Problem to work on: Every line from the line containing "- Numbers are" through the final line below is to be repeated exactly; no other line is.

Available data:
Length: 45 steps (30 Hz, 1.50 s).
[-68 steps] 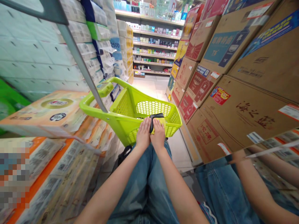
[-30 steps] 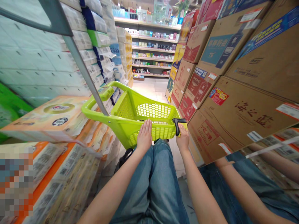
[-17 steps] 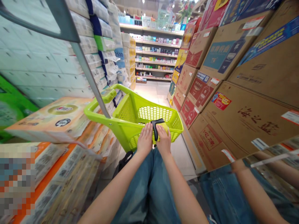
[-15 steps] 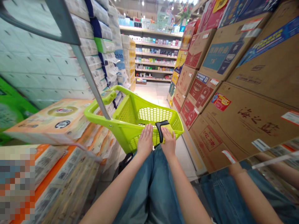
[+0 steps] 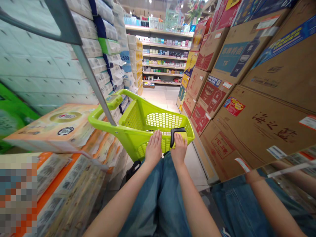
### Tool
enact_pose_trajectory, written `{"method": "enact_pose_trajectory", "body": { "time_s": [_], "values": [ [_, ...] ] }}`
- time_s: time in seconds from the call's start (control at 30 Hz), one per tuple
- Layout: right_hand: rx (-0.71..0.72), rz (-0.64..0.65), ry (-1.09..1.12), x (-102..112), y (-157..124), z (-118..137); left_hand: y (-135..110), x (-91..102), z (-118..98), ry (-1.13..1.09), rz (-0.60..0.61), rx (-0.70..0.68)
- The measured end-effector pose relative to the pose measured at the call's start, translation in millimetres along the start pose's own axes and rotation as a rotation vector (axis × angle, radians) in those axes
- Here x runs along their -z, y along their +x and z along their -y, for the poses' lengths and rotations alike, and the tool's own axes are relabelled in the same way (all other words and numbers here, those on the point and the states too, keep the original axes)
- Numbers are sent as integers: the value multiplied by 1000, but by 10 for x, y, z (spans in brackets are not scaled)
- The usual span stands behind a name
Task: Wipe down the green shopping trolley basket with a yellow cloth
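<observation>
A lime-green plastic shopping cart (image 5: pixel 133 121) stands in the aisle in front of my knees, its basket showing nothing inside. My left hand (image 5: pixel 153 148) lies flat on the cart's near rim, fingers stretched forward. My right hand (image 5: pixel 179 148) sits just to its right and presses a yellow cloth with a black edge (image 5: pixel 177 135) against the same rim. The cart's long green handle (image 5: pixel 103 110) reaches out to the left. My jeans (image 5: pixel 158 194) fill the lower middle.
Stacked tissue packs (image 5: pixel 56 125) and a grey shelf post (image 5: pixel 90 79) crowd the left. Brown cartons (image 5: pixel 247 108) wall the right side. A reflective panel (image 5: pixel 266 197) at lower right mirrors an arm. Tiled floor (image 5: pixel 163 95) runs ahead to stocked shelves (image 5: pixel 164 56).
My right hand slid the cloth along the near rim: far right corner one second ago, back beside my left hand, then slightly right again now. My left hand stayed put.
</observation>
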State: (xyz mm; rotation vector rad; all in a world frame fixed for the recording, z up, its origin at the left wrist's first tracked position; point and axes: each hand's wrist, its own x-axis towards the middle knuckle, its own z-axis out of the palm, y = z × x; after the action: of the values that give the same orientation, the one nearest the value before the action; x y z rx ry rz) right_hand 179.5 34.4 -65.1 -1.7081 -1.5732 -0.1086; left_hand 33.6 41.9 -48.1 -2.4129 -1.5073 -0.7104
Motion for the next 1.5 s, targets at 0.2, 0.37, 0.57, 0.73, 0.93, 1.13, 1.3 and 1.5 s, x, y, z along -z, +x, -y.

Exercise response:
- Numbers are sent as integers: the value multiplied by 1000, but by 10 for x, y, z (spans in brackets are not scaled)
- The usual span stands behind a name
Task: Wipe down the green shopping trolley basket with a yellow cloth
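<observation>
A lime-green plastic shopping cart (image 5: pixel 133 121) stands in the aisle in front of my knees, its basket showing nothing inside. My left hand (image 5: pixel 153 148) lies flat on the cart's near rim, fingers stretched forward. My right hand (image 5: pixel 179 148) sits just to its right and presses a yellow cloth with a black edge (image 5: pixel 177 135) against the same rim. The cart's long green handle (image 5: pixel 103 110) reaches out to the left. My jeans (image 5: pixel 158 194) fill the lower middle.
Stacked tissue packs (image 5: pixel 56 125) and a grey shelf post (image 5: pixel 90 79) crowd the left. Brown cartons (image 5: pixel 247 108) wall the right side. A reflective panel (image 5: pixel 266 197) at lower right mirrors an arm. Tiled floor (image 5: pixel 163 95) runs ahead to stocked shelves (image 5: pixel 164 56).
My right hand slid the cloth along the near rim: far right corner one second ago, back beside my left hand, then slightly right again now. My left hand stayed put.
</observation>
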State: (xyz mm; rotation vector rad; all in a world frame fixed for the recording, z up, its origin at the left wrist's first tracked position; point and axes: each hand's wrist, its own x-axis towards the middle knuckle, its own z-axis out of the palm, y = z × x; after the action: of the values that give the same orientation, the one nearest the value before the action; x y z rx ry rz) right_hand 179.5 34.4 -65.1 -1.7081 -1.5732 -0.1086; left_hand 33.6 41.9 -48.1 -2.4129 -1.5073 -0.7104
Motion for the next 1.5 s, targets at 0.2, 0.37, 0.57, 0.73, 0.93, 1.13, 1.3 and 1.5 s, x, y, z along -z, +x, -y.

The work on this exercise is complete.